An idea occurs to him, on how to save both their faces. What she’ll have for him—in the ritual way they like to make wreaths of past friendship—will be the letters. Abide by the ritual then. Save her face, poor smart, muddled girl, prisoner of more than revolutions—and save his own skin. For in spite of all their effort, they know he’s not the suitor here. His cousin has not applied for him.

“Then, if there’s time—” Wert said. “I’ve come a long way. Perhaps—” he turns properly to Madame, “the other Soraya will make tea for me?”

How ridiculous—she’s not a sixteen-year-old, to be made to show her jejune accomplishments. Head bent, she’s swaying a little. Well, he won’t ask her to sing. Or to dance. Immediately he’s ashamed of himself. Manoucher’s wife is hovering anxiously near the girl, who says palely, “I came far, too. From Isfahan, day before yesterday.”

“And before that—” Manoucher’s wife cries, but is hushed by the girl’s hand.

“Hush—” the girl says in Farsi.
“You owe me nothing. Ah, Soraya, it’s not each other we owe. Or even Bakhtiary.”

The Farsi cadence doesn’t change her. Not like it does the others.

“And
he
owes us nothing,” she says, looking at Wert. “In prison, any letter is precious. It’s from the outside.”

“When were you let out?” He speaks in Farsi.

“I—” She looks at Manoucher’s wife. “A—month? I had no calendar.”

“And three days. Manoucher flew her at once to the hospital in Shiraz. But she had bad dreams there. Then to Isfahan.”

“I have no bad dreams in prison. I know what I am doing there.” She’s shaking, now. Wert puts out a hand. She fends him off. “It’s nothing.”

“Isfahan—” He can’t help himself. “You saw Bakhtiary.”

“I—saw him. Y-yes.” Her teeth are chattering; is it ague? Malaria? “Ex-cuse me. I have pill for this.” She slides the shoulder bag down, slowly, painfully opening it, moving constrictedly to take the glass of water the servant’s already slipping her. So they know what the trouble is, then. The pill she extracts and swallows isn’t big enough for quinine.

Fereydoun asks low: “You dreamed in Isfahan?”

“No, like in prison.”

Watching her move slowly to open the bag again, it comes to him. They whip them there. She’s been whipped. Out of the bag comes a letter—but only one, and not his handwriting. He recognizes the familiar stationery. An envelope like it is still on his mantel in London. What else can there be, to bring?

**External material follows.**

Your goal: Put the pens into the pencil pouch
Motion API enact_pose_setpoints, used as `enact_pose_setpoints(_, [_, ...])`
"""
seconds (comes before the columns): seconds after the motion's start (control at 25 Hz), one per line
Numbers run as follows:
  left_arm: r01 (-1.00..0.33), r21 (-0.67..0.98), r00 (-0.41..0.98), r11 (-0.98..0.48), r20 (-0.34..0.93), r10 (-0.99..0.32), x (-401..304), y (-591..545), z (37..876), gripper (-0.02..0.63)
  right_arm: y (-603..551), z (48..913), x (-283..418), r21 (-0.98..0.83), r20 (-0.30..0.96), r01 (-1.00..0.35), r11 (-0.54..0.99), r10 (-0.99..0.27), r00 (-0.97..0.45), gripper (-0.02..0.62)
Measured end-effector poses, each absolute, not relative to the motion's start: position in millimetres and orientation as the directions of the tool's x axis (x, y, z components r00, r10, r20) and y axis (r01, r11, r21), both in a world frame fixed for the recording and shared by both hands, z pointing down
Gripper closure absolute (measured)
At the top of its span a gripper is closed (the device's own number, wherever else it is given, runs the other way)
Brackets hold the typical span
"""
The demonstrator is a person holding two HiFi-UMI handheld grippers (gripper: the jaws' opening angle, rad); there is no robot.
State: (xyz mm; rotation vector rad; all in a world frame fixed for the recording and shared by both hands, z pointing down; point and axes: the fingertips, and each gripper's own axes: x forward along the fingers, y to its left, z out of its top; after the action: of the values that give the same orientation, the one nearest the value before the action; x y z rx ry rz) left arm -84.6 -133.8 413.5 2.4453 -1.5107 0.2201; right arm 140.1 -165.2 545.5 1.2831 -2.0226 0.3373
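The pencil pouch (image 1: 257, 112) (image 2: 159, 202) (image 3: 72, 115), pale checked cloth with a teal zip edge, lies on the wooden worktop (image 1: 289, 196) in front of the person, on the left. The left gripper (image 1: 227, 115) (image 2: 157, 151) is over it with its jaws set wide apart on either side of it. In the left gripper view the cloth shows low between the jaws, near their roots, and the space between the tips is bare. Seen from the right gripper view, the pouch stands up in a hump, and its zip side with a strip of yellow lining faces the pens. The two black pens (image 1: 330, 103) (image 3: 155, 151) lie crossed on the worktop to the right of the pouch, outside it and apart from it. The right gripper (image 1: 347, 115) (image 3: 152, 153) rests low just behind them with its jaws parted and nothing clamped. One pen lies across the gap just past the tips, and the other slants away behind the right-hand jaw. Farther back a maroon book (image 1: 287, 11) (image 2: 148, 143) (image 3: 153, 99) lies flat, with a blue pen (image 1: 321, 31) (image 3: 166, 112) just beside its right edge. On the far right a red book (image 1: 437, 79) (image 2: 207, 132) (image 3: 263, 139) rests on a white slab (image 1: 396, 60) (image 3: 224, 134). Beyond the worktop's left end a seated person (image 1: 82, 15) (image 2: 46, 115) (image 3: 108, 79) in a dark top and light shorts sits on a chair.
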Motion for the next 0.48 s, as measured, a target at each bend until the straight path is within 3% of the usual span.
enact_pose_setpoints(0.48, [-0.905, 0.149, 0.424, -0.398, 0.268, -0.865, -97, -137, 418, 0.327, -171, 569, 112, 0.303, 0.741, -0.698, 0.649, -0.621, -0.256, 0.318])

A box, a small, red morocco box. How small, to travel so far. Farther than either he or she.
Beautiful,
Bakhtiary said in Venice, the only time Wert ever saw him shy.
It came out so very beautiful, that mask, I had one made for myself.

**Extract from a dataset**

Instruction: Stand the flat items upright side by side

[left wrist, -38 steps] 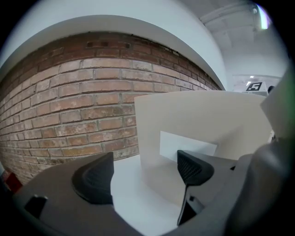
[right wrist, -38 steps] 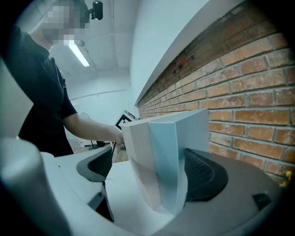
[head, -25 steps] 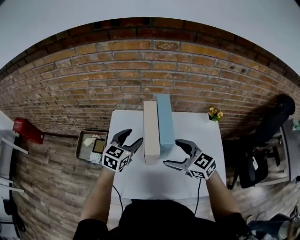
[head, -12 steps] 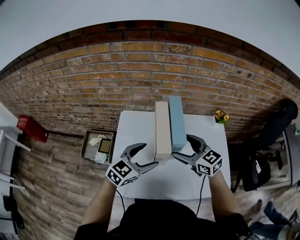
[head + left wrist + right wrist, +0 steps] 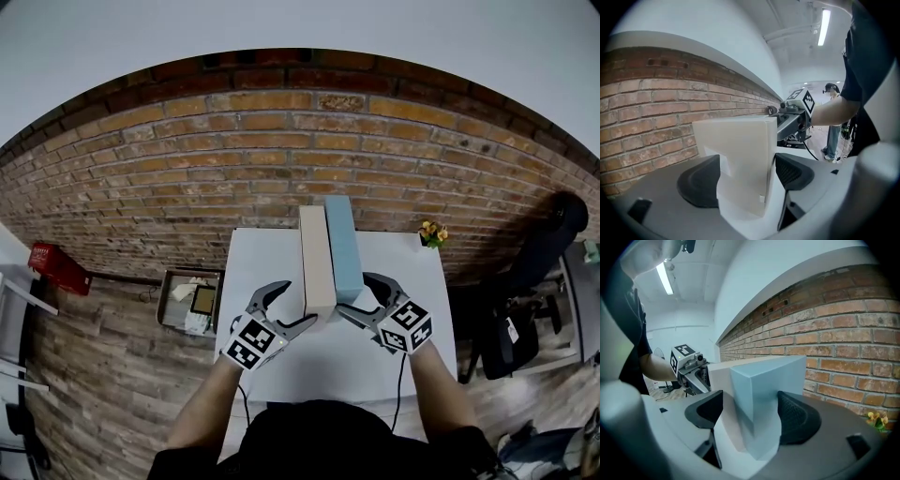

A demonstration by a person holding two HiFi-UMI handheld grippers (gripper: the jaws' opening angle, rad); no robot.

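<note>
Two flat boxes stand upright side by side on the white table point(image 5: 412, 281): a beige box point(image 5: 316, 267) on the left and a light blue box point(image 5: 343, 251) touching it on the right. My left gripper point(image 5: 284, 307) point(image 5: 745, 176) sits at the beige box's point(image 5: 736, 159) near end, and that end lies between its open jaws. My right gripper point(image 5: 360, 298) point(image 5: 750, 416) is at the blue box's point(image 5: 764, 399) near end. Its jaws are closing with that end between them; the right pad looks close against the box, while the left one stands apart.
A small pot of yellow flowers point(image 5: 431, 231) stands at the table's back right corner. On the brick floor to the left lie an open carton of odds and ends point(image 5: 187, 298) and a red object point(image 5: 58, 267). A black chair point(image 5: 525, 309) stands to the right.
My left gripper has come in from the beige box's left side to its near end. The right gripper has moved forward onto the blue box's end.
</note>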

And better than a gravestone. Wert is reaching for it when the girl topples forward. Fereydoun catches her first, in his long, eighty-year-old arms. The box with Jenny’s death mask in it, eluding all their fingers, has been dropped. No one will ever be able to say by whom.

They’ve laid the girl face-down on the cushioned seat which borders the room, Madame and Fateh waving all the other women back except the servant. The back of the pink turtleneck is stained wet and glaucous. “Not blood, what is it?” Fateh whispers. Manoucher’s wife, bending over it, tosses back her head, agonized but proud. The sweater is slowly peeled off by the servant. Fateh, chafing the girl’s wrists, moans like a cat. The girl’s back rises and falls. The upper back is half scab, here and there oozing. Below, the healed small-of-the-back is like rose-colored leather.

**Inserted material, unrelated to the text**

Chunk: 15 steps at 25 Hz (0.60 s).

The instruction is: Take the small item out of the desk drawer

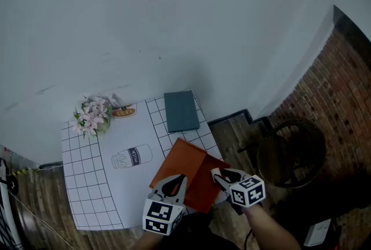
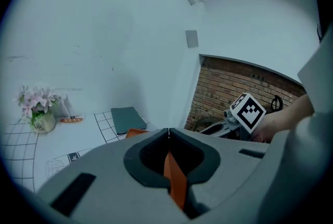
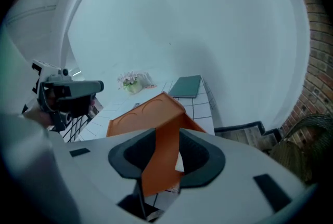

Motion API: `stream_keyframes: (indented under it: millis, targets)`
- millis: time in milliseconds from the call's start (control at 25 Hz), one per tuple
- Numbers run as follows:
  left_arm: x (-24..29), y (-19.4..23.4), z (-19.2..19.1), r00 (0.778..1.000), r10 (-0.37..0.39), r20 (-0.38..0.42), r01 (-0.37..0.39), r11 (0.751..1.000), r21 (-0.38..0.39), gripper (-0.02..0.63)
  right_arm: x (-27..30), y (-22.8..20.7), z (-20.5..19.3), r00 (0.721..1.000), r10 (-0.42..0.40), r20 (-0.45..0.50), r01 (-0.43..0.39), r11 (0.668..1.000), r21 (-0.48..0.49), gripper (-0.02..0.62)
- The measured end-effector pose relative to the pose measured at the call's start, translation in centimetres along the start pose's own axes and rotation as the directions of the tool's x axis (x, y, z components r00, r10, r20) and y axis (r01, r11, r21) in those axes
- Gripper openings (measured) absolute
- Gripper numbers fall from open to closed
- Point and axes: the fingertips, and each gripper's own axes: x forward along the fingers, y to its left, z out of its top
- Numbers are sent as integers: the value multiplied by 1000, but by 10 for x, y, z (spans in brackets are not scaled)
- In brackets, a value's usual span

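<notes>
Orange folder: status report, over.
Left gripper shut on folder edge. Right gripper open, folder flap between its jaws. No drawer or small item in view.

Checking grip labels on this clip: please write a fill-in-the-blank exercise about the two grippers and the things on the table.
1. The left gripper is shut on the edge of a thin folded ____ sheet.
2. The right gripper has that sheet's flap between its jaws, which are not shut but ____.
3. The small vase on the white grid-lined tablecloth holds ____ flowers.

Missing words: orange; open; pink.
</notes>
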Motion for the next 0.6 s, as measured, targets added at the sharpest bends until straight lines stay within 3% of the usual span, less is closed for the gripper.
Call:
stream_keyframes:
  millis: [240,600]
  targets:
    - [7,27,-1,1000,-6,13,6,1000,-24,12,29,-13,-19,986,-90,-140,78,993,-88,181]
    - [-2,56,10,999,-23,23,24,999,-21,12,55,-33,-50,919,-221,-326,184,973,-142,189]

“The hot plate,” Manoucher’s wife says loudly. “The
dastband e gapani
they put her in, first. Handcuffs from over the shoulder. The night they bring her in, the electricity is off in our part of the prison. And in the room where they use the grill. So they use coal-fire, and iron door. Shiraz Hospital say she’s lucky. From the grill, you cannot have skin grafts.”

Across that breathing body, Madame touches her daughter-in-law. “And you?”